■ Listed records:
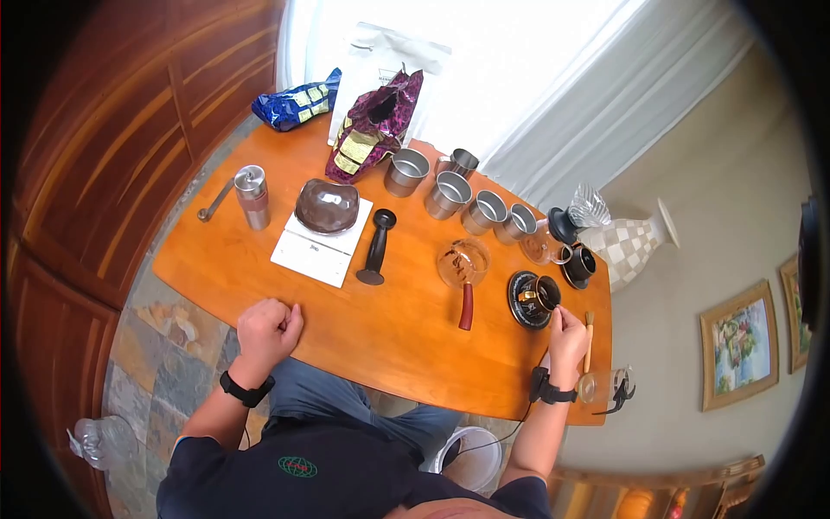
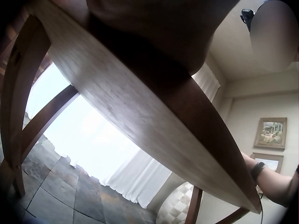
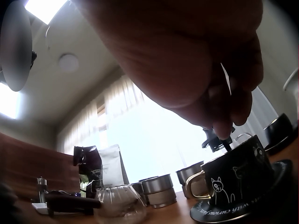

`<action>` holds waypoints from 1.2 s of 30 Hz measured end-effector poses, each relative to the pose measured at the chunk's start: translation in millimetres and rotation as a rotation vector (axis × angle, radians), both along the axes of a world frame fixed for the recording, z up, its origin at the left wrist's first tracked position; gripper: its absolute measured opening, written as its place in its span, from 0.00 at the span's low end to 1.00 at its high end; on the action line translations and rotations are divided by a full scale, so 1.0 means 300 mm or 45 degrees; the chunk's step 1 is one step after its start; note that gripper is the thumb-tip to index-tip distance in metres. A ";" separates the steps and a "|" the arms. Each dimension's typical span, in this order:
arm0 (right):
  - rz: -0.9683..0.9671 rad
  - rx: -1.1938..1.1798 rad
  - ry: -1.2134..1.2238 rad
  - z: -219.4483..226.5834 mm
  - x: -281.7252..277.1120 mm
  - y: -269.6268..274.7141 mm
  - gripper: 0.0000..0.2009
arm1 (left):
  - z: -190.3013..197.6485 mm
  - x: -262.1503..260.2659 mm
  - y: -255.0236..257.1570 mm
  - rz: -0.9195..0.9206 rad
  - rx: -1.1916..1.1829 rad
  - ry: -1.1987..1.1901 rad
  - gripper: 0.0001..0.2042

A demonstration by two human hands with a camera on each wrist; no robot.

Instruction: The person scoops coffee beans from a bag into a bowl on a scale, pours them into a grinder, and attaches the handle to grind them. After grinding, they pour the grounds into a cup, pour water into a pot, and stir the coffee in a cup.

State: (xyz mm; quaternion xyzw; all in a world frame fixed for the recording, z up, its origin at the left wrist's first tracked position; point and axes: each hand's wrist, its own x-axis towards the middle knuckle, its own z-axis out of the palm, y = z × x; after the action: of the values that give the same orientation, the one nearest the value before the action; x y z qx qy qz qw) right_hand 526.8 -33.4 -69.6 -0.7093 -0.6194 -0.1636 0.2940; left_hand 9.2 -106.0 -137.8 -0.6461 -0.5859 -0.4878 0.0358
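At the right of the table, my right hand (image 1: 567, 344) pinches a thin dark handle that goes down into a black cup (image 1: 539, 295). The cup stands on a black saucer (image 1: 525, 317). The right wrist view shows my right hand (image 3: 187, 70) above the cup (image 3: 238, 173), with fingertips on the handle (image 3: 227, 146); cat drawings and a gold cup handle show on its side. What is inside is hidden there. My left hand (image 1: 270, 331) rests on the table's front edge, fingers curled, holding nothing.
A glass pot (image 1: 463, 263) with a red handle lies left of the saucer. Several metal cups (image 1: 448, 195) line the back. Further left are a black tamper (image 1: 377, 248), a brown bowl (image 1: 328, 206) on a white scale (image 1: 317, 251), and a grinder (image 1: 253, 199). A brush (image 1: 589, 341) lies right of my right hand.
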 end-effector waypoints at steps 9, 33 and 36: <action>-0.027 -0.012 0.000 0.005 -0.007 -0.005 0.12 | -0.005 -0.002 -0.002 0.002 0.001 0.008 0.19; -0.140 -0.093 -0.044 0.043 -0.044 0.002 0.11 | -0.004 -0.006 -0.008 -0.021 0.011 0.046 0.19; -0.093 -0.109 0.035 0.057 -0.076 -0.010 0.11 | -0.009 -0.006 -0.007 -0.024 0.014 0.034 0.19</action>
State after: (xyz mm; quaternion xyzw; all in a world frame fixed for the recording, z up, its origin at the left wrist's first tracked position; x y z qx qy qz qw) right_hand 504.0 -36.3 -52.6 -0.7456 -0.5954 -0.1378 0.2656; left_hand 7.3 -108.1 -140.5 -0.6579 -0.5766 -0.4826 0.0425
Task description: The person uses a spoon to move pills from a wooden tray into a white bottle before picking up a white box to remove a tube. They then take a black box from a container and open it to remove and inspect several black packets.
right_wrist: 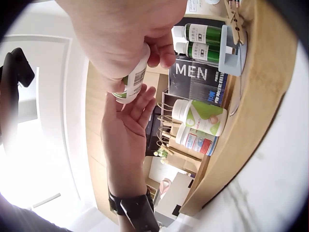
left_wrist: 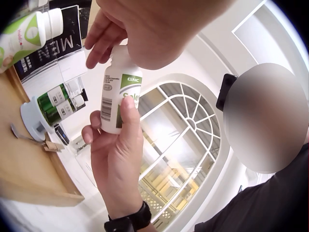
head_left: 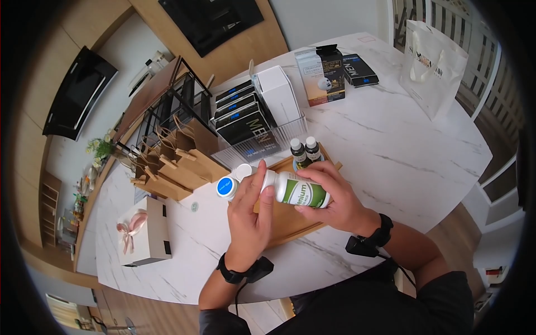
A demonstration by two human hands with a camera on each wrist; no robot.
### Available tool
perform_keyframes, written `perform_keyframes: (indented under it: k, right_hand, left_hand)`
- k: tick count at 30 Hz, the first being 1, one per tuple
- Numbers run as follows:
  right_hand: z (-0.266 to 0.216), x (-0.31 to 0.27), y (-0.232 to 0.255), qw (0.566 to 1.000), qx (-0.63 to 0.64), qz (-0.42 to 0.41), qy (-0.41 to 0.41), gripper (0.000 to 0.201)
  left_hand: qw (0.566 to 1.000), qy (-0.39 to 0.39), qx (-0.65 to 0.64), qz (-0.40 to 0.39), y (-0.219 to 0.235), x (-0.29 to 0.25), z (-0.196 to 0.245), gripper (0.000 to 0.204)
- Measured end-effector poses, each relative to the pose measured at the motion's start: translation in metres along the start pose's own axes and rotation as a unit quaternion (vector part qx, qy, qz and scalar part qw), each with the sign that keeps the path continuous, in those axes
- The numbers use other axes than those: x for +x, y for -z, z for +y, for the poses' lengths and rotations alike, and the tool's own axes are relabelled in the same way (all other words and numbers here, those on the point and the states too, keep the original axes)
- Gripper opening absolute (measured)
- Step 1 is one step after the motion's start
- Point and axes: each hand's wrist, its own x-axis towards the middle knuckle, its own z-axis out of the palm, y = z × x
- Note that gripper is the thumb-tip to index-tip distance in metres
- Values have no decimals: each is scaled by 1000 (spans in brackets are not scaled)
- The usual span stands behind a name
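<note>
My right hand grips the body of a white bottle with a green label, which lies tilted above the wooden tray. Thumb and fingers of my left hand pinch its white cap end. In the left wrist view my right hand has its thumb across the label of the bottle; my left hand covers the cap. The right wrist view shows the bottle between my right hand and the palm of my left hand.
Two white-capped bottles stand beside my left hand. Behind the tray's near part are two small dark bottles in a light holder. Around them are paper bags, a clear rack of black boxes, a ribboned box and a white bag.
</note>
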Motion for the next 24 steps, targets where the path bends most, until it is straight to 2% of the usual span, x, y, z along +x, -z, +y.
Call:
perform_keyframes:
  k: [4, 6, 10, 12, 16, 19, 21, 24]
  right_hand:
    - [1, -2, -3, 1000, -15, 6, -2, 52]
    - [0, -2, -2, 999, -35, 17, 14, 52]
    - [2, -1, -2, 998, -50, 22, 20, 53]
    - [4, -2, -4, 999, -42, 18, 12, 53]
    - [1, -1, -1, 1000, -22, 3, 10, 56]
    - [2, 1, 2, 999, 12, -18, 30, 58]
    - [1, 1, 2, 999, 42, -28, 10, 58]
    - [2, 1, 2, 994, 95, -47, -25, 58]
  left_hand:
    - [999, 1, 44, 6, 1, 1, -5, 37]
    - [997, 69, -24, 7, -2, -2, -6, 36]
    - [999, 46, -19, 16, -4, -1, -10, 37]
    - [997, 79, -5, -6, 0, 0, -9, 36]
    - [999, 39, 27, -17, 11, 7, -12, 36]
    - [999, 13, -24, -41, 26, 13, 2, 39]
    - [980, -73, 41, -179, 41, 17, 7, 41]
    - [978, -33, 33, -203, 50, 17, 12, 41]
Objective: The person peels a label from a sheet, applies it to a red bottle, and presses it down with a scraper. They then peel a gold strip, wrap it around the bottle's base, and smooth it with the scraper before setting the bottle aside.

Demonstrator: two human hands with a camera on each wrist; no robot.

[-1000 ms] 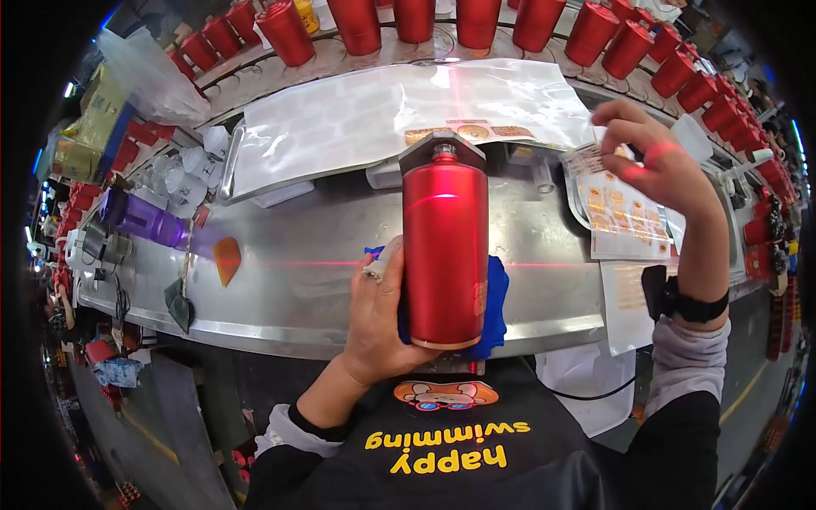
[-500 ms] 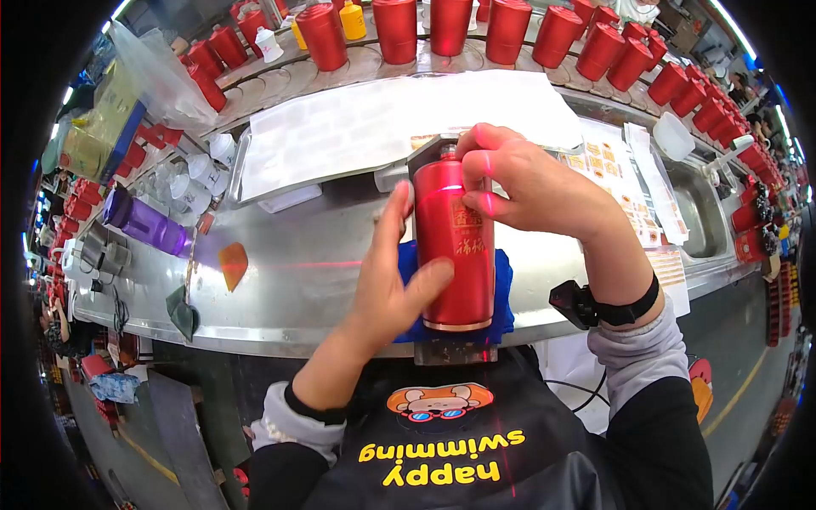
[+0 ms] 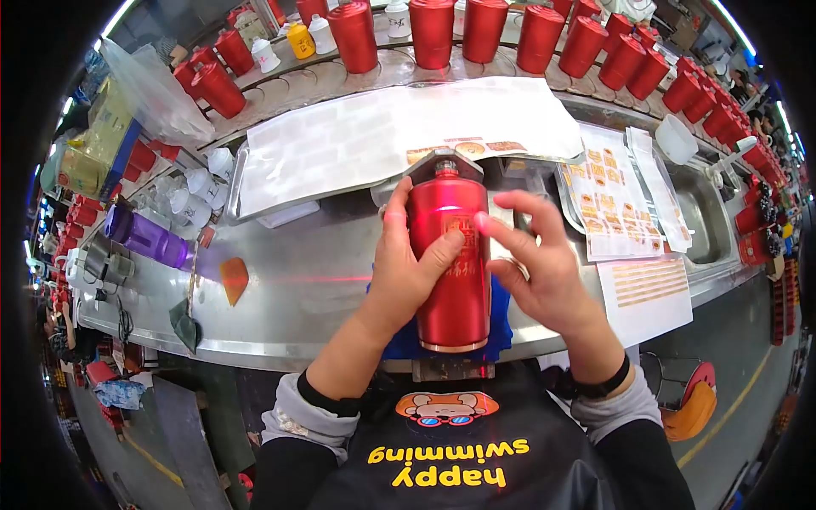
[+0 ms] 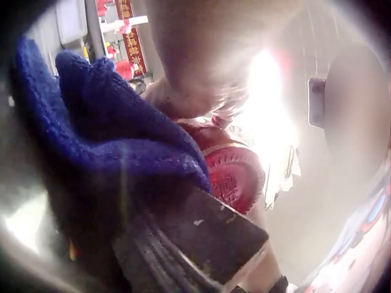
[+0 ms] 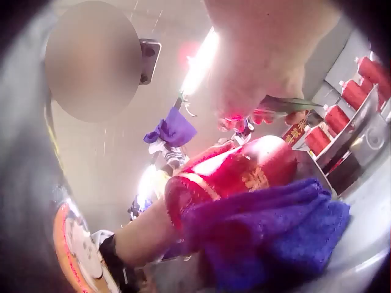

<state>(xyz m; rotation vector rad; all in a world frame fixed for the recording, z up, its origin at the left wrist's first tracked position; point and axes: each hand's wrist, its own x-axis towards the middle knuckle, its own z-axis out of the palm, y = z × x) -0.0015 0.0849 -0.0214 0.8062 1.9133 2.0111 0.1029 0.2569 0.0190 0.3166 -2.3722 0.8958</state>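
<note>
A glossy red bottle (image 3: 450,310) with a narrow neck lies in front of the apron, its base toward the person. My left hand (image 3: 399,263) holds it from the left, the thumb pressed over gold lettering (image 3: 463,263) and the fingers along its side. At the bottle's right edge, my right hand (image 3: 548,276) has its fingers loosely spread, the index fingertip right at the surface. Beneath the bottle is a bunched blue cloth (image 3: 501,319). The embossed round base (image 4: 235,180) shows in the left wrist view, beside a dark metal block (image 4: 208,235).
A white sheet (image 3: 331,144) covers a tray behind the bottle. Sheets of gold decals (image 3: 608,204) lie at right, near a sink (image 3: 701,229). An orange scraper (image 3: 233,280) and a purple bottle (image 3: 149,235) are at left. Red bottles (image 3: 433,38) line the back.
My right hand came from the decal sheets to the bottle's neck, then lower along its right side. Gold lettering now faces up. The left thumb has moved onto it.
</note>
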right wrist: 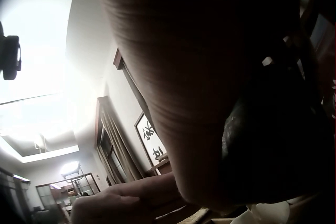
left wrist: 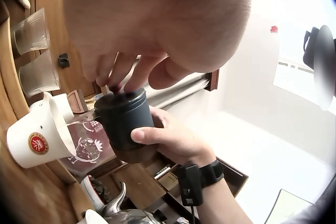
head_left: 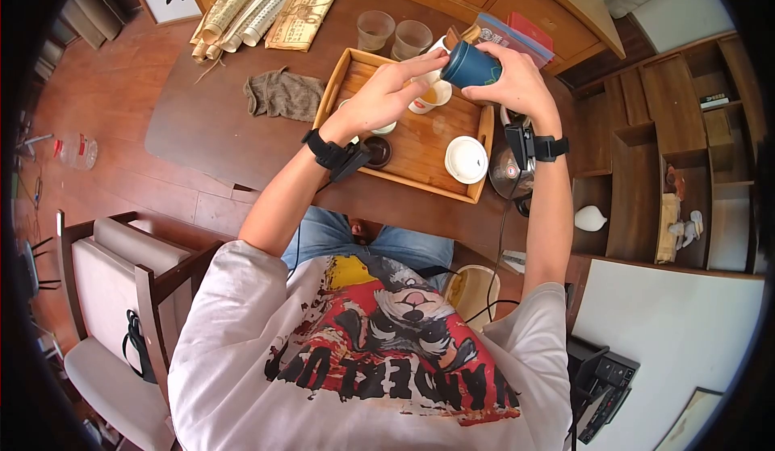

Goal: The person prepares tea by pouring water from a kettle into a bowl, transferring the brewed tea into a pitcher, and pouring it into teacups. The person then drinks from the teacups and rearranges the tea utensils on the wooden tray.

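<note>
My right hand (head_left: pixel 523 81) grips a dark blue cylindrical pot (head_left: pixel 471 67), tilted over a white cup (head_left: pixel 421 106). Amber liquid shows inside that cup, and a red round emblem marks its side in the left wrist view. The straight fingers of my left hand (head_left: pixel 373 102) reach the top of the pot, by a small reddish knob. Under my left hand, a dark brown round piece (head_left: pixel 376 153) is partly covered. A white round lidded vessel (head_left: pixel 466 159) stands at the tray's near right corner. In the right wrist view the pot is lost in shadow.
The wooden tray (head_left: pixel 416 188) has raised edges. Beyond it stand two clear cups (head_left: pixel 375 30); a glass kettle (head_left: pixel 508 178) is at its right. Leftward lie a grey-brown cloth pouch (head_left: pixel 282 94) and several rolled scrolls (head_left: pixel 246 7). A chair (head_left: pixel 121 370) stands at left.
</note>
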The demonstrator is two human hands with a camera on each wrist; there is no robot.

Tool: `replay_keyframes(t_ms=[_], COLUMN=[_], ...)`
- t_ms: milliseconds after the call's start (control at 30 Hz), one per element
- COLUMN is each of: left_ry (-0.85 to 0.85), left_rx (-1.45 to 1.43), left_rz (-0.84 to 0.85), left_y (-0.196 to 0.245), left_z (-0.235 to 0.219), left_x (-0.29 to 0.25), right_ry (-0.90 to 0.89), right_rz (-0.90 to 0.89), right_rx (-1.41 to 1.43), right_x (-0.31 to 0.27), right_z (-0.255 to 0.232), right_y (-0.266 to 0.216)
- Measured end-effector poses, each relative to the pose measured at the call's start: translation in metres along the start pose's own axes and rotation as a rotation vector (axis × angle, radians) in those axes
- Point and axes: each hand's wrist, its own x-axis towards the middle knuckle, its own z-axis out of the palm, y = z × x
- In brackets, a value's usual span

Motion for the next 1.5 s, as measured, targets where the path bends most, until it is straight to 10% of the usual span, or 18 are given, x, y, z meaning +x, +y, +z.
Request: replay_keyframes(t_ms=[1500], left_ry=[0.214], left_rx=[-0.198], left_rz=[-0.136], left_y=[-0.022], left_z=[0.015], left_x=[-0.009], right_ry=[-0.115], right_rz=[0.005], right_rx=[-0.005], right_x=[0.010], right_z=[0.014], right_y=[-0.004])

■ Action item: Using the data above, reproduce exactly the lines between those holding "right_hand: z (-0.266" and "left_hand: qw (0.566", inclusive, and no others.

■ Answer to this task:
  right_hand: z (-0.266 to 0.216), x (-0.31 to 0.27), y (-0.232 to 0.255), qw (0.566 to 1.000), qx (-0.63 to 0.64), qz (-0.42 to 0.41), qy (-0.41 to 0.41), gripper (0.000 to 0.201)
  left_hand: qw (0.566 to 1.000), qy (-0.39 to 0.39), qx (-0.65 to 0.64), qz (-0.40 to 0.39), y (-0.219 to 0.235), x (-0.29 to 0.25), z (-0.196 to 0.245), gripper (0.000 to 0.204)

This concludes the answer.